Tous trois devront verser 12 000 € au Conseil national de l’Ordre des Médecins au titre du préjudice moral.
Un système structuré autour de la prescription
Selon les pièces versées au dossier, AMS aurait débloqué un budget marketing de plus d’un million d’euros pour arroser ses partenaires médicaux.
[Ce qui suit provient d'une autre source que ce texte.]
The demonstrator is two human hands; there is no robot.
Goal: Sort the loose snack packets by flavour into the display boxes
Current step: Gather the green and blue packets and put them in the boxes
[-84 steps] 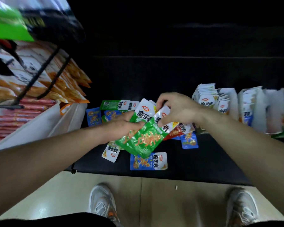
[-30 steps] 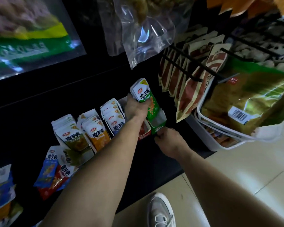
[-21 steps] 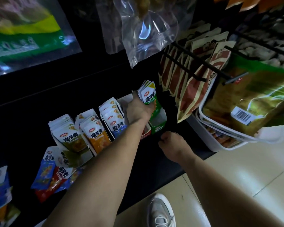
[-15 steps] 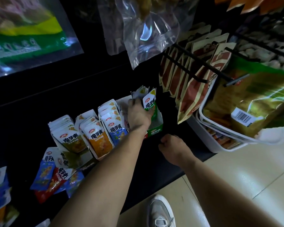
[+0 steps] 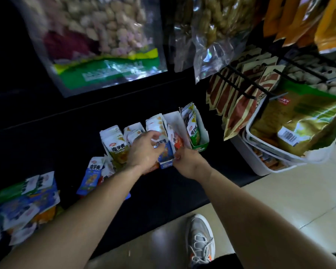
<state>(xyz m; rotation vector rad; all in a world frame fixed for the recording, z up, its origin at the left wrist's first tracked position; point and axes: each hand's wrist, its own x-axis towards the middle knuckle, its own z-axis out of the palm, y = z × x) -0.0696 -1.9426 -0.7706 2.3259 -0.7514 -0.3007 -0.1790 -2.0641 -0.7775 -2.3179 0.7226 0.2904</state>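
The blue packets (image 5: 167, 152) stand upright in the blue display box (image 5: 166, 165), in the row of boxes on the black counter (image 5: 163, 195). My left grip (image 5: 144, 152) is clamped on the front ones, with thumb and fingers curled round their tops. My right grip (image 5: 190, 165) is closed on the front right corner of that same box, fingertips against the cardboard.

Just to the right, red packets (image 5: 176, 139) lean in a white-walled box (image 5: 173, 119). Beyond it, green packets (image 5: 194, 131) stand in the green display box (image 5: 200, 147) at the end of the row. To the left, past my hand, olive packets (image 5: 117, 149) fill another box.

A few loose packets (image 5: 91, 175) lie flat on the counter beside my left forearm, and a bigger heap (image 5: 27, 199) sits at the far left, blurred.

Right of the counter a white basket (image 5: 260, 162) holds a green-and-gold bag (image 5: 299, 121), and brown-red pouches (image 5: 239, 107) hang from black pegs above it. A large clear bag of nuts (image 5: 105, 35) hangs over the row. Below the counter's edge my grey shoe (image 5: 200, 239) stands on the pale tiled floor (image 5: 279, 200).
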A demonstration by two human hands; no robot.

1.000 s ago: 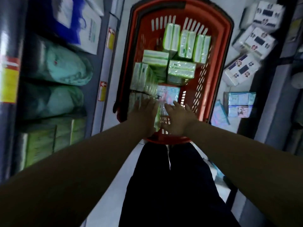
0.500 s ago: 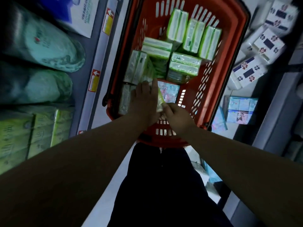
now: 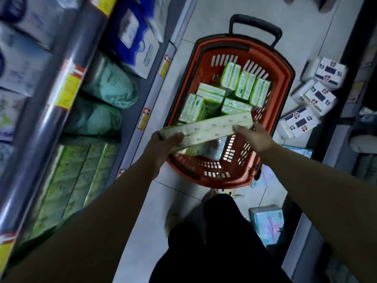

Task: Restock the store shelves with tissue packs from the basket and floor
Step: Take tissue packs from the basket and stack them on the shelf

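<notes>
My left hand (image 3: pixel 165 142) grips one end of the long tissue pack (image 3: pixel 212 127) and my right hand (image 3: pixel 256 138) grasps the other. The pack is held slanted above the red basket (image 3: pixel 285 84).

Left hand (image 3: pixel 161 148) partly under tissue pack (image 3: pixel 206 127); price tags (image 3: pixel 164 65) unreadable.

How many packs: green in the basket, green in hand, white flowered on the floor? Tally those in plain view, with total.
Green packs in basket: 6
Green pack in left hand, right hand: 1
White packs on floor: 3
Total: 10
</notes>
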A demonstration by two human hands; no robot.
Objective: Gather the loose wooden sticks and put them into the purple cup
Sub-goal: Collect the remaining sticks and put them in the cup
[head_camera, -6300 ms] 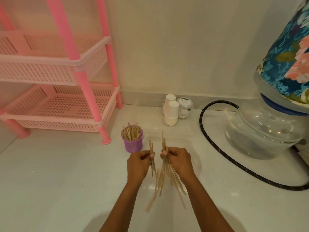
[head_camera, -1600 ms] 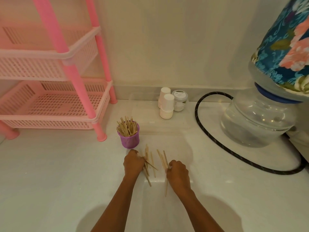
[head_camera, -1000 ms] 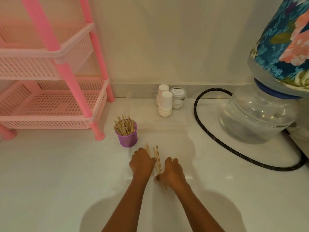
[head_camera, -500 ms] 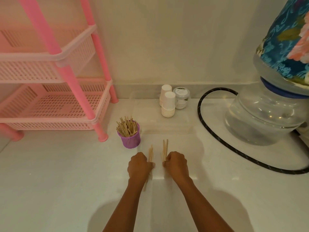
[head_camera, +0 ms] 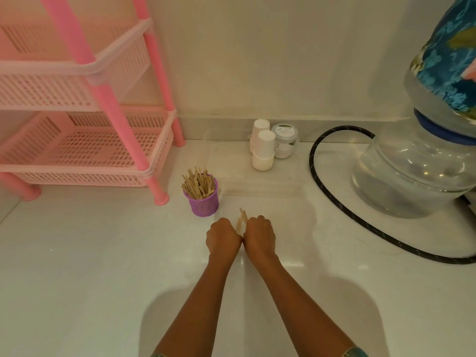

Un commercial expliquait : « Un bon médecin a 7 ou 8 patients par mois et rapporte 70 000 euros par an ». La logique de retour sur investissement était assumée, et les pratiques contournant la loi anti-cadeaux se faisaient dans une atmosphère d’omerta.
Certains médecins ont été jugés séparément, en CRPC (Comparution sur reconnaissance préalable de culpabilité) à l'été 2024, et condamnés à des amendes allant jusqu’à 200 000 euros, avec interdiction d’exercice commercial ou médical pendant trois ans (avec sursis).
Ce dossier a mis plus de dix ans à aboutir, en partie ralenti par l’engorgement des cabinets d’instruction et l’effet du Covid sur le pôle santé publique. Il aura au final débouché sur une condamnation ferme de pratiques contraires à la déontologie et un rappel de l’interdiction d’octroi d’avantages aux médecins.